A policy might also be sought to cover lost profits from sales that
could not be fulfilled because the servers were down because of
a security breach.
[0031] Dependencies are also of interest to insurance companies.
Dependencies are relationships between applications and operating
system versions where the vendor of the operating system no longer
supports the OS version. For example, suppose a server is running
Oracle database software on HP UX 10.2 Oracle says that its database
software not be run on HP UX 10.2 because that OS version is not
supported by Hewlett Packard any longer. Oracle recommends that
its database software be run on HP UX 11.0 or higher. This is an
example of a dependency. Dependency information is also recorded
in the overlay file in some embodiments so that the existence of
dependencies can be determined by the insurance company and/or the
enterprise IT department.
[0032] The information gathered by the level 1 scan can include
detection of the existence of at least some application programs.

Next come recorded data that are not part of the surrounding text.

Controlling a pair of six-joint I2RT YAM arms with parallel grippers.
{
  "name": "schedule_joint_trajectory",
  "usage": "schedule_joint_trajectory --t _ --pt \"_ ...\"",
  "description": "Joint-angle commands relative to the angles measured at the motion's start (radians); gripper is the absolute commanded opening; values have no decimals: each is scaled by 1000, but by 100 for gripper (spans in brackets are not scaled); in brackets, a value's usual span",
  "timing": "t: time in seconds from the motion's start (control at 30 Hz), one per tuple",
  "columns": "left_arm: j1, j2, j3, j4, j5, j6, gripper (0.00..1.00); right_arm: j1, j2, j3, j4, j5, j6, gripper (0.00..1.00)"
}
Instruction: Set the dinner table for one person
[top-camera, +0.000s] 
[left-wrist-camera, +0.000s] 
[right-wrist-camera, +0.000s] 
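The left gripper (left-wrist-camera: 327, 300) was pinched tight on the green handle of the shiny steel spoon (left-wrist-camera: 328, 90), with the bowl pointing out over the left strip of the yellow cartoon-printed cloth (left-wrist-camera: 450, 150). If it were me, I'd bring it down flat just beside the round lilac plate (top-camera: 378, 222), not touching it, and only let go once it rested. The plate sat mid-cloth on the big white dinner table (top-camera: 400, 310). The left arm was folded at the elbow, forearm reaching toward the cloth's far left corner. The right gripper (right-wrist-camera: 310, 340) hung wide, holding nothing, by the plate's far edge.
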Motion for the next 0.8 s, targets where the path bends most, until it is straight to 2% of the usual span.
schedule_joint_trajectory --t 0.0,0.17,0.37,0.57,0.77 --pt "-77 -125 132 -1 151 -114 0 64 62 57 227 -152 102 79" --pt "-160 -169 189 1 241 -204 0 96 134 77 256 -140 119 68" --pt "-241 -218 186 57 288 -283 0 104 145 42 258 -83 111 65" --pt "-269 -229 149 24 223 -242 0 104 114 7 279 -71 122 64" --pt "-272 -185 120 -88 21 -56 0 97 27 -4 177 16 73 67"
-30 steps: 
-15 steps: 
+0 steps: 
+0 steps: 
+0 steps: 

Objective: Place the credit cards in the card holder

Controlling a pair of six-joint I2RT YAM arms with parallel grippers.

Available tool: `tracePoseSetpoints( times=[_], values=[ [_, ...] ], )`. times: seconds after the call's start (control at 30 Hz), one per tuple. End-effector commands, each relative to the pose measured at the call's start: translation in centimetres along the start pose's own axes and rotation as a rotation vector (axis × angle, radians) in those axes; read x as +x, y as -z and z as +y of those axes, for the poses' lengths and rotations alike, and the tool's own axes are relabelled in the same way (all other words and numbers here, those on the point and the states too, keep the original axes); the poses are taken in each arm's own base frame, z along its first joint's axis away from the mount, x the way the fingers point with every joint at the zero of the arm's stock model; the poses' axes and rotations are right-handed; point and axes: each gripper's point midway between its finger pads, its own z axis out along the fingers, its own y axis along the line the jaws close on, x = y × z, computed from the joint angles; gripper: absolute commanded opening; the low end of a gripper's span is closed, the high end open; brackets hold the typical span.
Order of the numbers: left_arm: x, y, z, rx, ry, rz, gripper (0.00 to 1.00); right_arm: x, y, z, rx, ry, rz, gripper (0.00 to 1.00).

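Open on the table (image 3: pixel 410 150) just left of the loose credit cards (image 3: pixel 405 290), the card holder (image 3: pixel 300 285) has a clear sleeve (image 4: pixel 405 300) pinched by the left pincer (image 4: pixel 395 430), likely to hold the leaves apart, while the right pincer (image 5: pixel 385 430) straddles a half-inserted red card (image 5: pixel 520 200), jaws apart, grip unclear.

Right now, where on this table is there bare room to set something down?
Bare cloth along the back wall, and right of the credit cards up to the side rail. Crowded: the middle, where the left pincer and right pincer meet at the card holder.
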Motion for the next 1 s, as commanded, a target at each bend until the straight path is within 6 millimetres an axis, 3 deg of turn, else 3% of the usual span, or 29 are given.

For example, Oracle application mans a particular port number which
can be queried by one of the level 1 protocols. If a response of
the expected type is received, it is safe to say that Oracle software
is installed on the computer. Likewise, other software applications
also man particular port numbers which can be queried by TCP/IP
packets addressed to those ports and generated by a level one protocol.
While not all applications can be discovered in this way, at least
some can.
[0033] The remaining application programs installed on computers
on the network of interest can be determined when a level 2 scan
is carried out.
[0034] Step 72 represents the start of the level 2 scan process.
During this step there are established login IDs and passwords or
other credentials needed to log into the computers on the network
for which more detailed information is desired. If existing login
IDs and passwords exist which the insurance company can be given
permission to use, that too can suffice to practice this step of
the method. These credentials are established manually in the preferred
embodiment, but in some embodiments, may be established by the collection
servers in an automated process.
[0035] Step 74 represents running one or more level 2 scans. Level
2 scans are necessary to achieve an accurate count of computers
and other network devices coupled to the network, because level
1 scans only determine the number of IP addresses on the network
which are active. If a computer has both a wireless network connection
and an Ethernet connection, it will have two IP addresses but still
be only one computer.
[0036] To accomplish the level 2 scan, the login ID and password
or other credentials are used by the collection servers in step
74 to log onto each machine and run protocols to make function calls
to application programmatic interfaces in each operating system.
These function calls return information from the operating system
such as: which application programs are installed and their version
numbers; how many CPUs are in the server; how much memory the server
has; what the serial number of the server is; if there is any directly
attached storage devices; if there are other peripherals coupled
to the server, etc.
[0037] Step 76 represents the process of analyzing the results
of the level 2 discovery and generate a report or a filtered view
of the collected data. The report may be printed and hand delivered
to the insurance company or it may be sent electronically over the
internet from the collection servers to the insurance company servers.
[0038] In some embodiments, enterprise standards overlays may be
used to compare the results of level 1 and level 2 scans against
to measure progress in implementing plans developed by the IT department.
For example, suppose the IT department is running several servers
with operating systems which are no longer supported by the vendors.
The IT department is aware of this but continues to run these older
OS' because there are a number of legacy software applications all
of which would not run on a newer OS and which would have to be
upgraded. Suppose the insurance company is requiring the enterprise
to migrate to operating systems and applications that are still
supported by the vendors.
[0039] Some information an insurance company may want to know may
not be collectible automatically and may need to be gathered manually.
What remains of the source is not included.